Problem statement: Would you return the lines between the one holding "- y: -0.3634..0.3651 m" and the one holding "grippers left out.", inclusive, and only those, exactly as they stand in the listing below?

Material to process:
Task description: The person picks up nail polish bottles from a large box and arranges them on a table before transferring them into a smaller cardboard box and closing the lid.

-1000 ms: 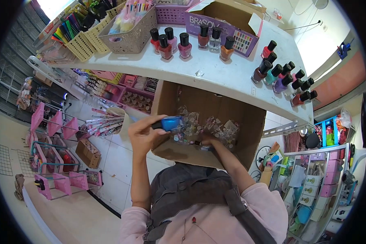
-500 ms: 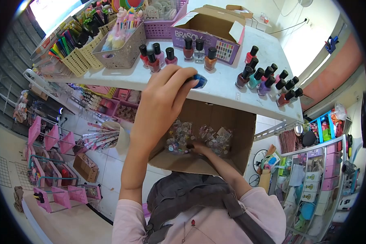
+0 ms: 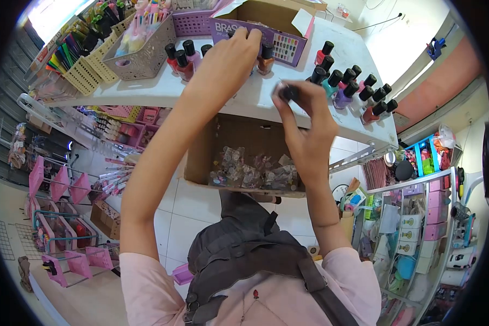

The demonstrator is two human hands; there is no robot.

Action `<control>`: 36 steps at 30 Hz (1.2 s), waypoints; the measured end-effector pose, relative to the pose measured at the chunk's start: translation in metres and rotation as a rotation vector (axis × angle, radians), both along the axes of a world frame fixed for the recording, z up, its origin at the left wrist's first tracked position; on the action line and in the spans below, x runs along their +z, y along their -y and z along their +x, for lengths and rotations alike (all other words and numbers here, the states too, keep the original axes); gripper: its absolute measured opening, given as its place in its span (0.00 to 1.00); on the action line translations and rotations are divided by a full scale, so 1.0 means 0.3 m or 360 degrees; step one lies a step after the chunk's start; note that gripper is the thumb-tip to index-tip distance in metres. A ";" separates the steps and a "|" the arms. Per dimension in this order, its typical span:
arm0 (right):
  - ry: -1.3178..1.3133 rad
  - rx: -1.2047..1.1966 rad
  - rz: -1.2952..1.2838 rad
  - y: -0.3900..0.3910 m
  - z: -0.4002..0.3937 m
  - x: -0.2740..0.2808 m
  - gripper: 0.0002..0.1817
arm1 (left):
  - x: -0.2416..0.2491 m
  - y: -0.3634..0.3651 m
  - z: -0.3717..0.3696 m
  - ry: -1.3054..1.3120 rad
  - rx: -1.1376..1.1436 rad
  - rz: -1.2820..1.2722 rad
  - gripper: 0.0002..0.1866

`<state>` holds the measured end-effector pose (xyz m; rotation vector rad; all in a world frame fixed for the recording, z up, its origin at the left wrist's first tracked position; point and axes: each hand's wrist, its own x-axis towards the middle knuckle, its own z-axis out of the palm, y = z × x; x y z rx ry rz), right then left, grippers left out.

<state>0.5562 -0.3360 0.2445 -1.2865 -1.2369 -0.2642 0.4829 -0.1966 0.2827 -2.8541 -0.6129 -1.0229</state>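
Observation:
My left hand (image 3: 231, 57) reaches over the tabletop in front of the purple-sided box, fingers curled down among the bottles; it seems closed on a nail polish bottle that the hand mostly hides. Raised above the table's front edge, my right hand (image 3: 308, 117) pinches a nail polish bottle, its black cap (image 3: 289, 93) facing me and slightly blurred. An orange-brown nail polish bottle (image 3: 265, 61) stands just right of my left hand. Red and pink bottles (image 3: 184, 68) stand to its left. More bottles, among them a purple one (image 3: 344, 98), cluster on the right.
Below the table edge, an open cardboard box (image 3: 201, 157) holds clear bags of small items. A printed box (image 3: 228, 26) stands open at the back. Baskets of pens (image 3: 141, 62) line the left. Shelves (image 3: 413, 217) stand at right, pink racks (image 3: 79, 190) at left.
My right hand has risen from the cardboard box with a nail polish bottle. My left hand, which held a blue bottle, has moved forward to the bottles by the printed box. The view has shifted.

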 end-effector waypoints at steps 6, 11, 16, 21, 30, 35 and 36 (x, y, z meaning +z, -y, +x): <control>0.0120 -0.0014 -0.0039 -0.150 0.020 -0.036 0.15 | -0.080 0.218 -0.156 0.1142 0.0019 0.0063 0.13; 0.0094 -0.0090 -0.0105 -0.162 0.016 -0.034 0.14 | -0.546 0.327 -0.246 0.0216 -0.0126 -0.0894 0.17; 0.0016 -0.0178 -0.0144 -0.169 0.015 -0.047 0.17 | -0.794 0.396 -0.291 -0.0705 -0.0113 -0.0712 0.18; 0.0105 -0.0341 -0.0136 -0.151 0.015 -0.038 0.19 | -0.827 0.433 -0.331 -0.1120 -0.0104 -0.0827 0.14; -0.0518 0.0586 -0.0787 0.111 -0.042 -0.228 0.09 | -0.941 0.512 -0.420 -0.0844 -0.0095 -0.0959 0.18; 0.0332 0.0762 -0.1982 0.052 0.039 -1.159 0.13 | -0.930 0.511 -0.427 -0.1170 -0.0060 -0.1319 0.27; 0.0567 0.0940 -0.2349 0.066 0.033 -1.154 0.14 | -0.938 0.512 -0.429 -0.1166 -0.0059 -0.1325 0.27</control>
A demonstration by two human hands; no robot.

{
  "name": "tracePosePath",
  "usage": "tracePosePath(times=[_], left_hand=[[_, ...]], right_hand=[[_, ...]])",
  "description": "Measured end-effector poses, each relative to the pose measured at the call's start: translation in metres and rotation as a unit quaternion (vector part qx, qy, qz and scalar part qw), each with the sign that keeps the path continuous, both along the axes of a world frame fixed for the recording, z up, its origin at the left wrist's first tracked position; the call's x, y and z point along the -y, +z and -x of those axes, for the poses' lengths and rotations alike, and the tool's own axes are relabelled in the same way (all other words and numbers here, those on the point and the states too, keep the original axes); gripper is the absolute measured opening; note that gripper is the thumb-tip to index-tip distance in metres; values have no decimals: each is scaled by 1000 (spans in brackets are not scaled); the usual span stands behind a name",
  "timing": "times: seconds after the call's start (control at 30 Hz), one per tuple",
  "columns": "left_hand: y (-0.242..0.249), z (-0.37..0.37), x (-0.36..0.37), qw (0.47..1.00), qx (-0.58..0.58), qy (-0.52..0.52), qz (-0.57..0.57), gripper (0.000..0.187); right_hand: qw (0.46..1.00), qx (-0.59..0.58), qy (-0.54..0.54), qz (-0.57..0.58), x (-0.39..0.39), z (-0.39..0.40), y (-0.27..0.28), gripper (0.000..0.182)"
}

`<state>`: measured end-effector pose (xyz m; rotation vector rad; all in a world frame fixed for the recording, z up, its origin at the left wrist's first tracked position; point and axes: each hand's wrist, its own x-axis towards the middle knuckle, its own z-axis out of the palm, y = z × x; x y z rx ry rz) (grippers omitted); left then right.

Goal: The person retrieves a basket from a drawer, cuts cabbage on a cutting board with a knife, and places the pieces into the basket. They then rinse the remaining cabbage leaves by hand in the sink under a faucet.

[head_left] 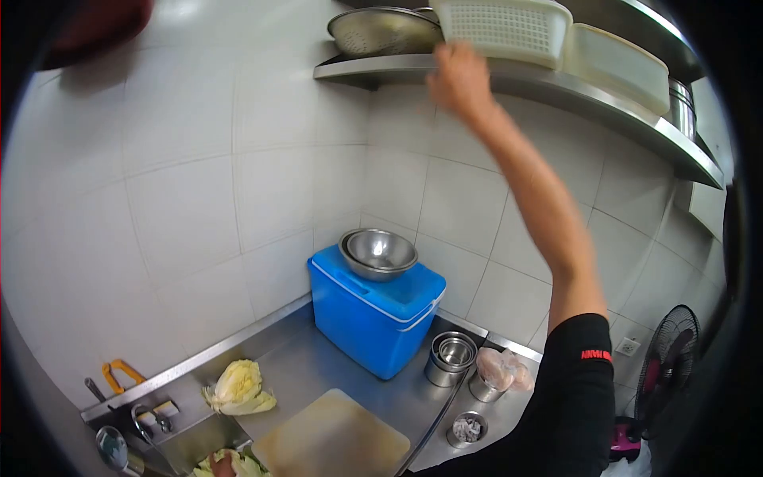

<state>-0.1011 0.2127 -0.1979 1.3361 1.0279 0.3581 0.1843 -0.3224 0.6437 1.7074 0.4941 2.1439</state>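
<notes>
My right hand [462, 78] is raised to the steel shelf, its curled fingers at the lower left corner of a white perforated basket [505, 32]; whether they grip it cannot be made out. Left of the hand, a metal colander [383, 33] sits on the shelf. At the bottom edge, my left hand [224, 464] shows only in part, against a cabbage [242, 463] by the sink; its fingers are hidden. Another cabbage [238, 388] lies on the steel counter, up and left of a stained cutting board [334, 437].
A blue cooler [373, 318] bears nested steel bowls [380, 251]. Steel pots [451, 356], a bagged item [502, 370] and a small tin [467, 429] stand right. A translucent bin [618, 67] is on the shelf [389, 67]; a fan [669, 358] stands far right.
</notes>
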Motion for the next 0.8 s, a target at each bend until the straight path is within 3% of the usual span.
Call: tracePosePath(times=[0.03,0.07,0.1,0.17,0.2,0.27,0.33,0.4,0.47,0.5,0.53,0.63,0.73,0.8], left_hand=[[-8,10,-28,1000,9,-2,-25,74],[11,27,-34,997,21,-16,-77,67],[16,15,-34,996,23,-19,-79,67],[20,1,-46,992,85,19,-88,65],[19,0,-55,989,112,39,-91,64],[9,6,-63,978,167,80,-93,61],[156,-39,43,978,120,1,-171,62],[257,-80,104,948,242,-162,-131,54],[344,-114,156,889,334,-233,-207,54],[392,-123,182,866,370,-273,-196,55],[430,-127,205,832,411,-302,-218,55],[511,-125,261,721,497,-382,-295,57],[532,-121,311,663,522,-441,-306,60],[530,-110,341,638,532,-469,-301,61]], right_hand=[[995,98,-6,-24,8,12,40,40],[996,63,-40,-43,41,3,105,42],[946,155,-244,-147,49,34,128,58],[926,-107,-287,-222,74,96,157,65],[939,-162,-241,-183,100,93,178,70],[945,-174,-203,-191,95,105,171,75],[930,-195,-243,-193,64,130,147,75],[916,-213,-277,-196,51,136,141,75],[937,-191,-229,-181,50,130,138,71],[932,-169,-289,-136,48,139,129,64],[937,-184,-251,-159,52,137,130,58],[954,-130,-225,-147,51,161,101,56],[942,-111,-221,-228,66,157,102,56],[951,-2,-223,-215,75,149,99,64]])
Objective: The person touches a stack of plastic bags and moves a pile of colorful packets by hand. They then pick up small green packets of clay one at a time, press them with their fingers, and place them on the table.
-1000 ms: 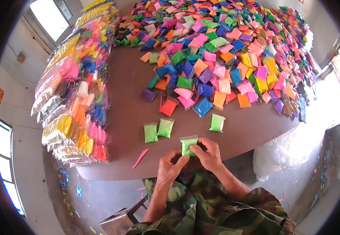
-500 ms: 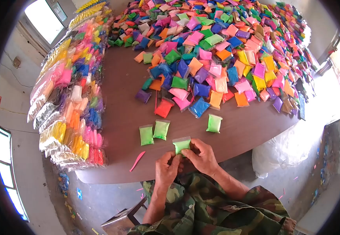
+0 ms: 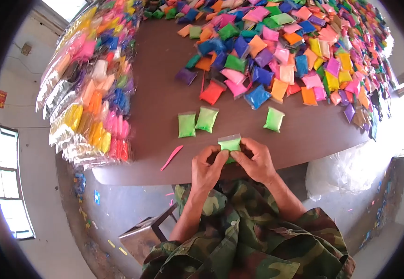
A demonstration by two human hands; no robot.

Expected answer:
  - y: -0.3634..0.3651 m
  - z: -0.3717..0.3696 m
  - ry: -1.3054..1.3120 rad
  - rx: -1.1376..1.1436 rad
  - rz: -1.2820..1.2722 rad
  - gripper: 0.0002..0.1866

`<state>` holds the measured end-effector pose (xyz m; rotation vector rad; all in a world frame fixed for the recording, z up, its origin at the left wrist's first tracked position; point and axes: each hand's wrist, its own x-axis towards the middle knuckle, its own z-axis out of the palm, y = z × x; x y z rx ry rz), right then left, grippers left out.

The output is finished, and nothing else is needed.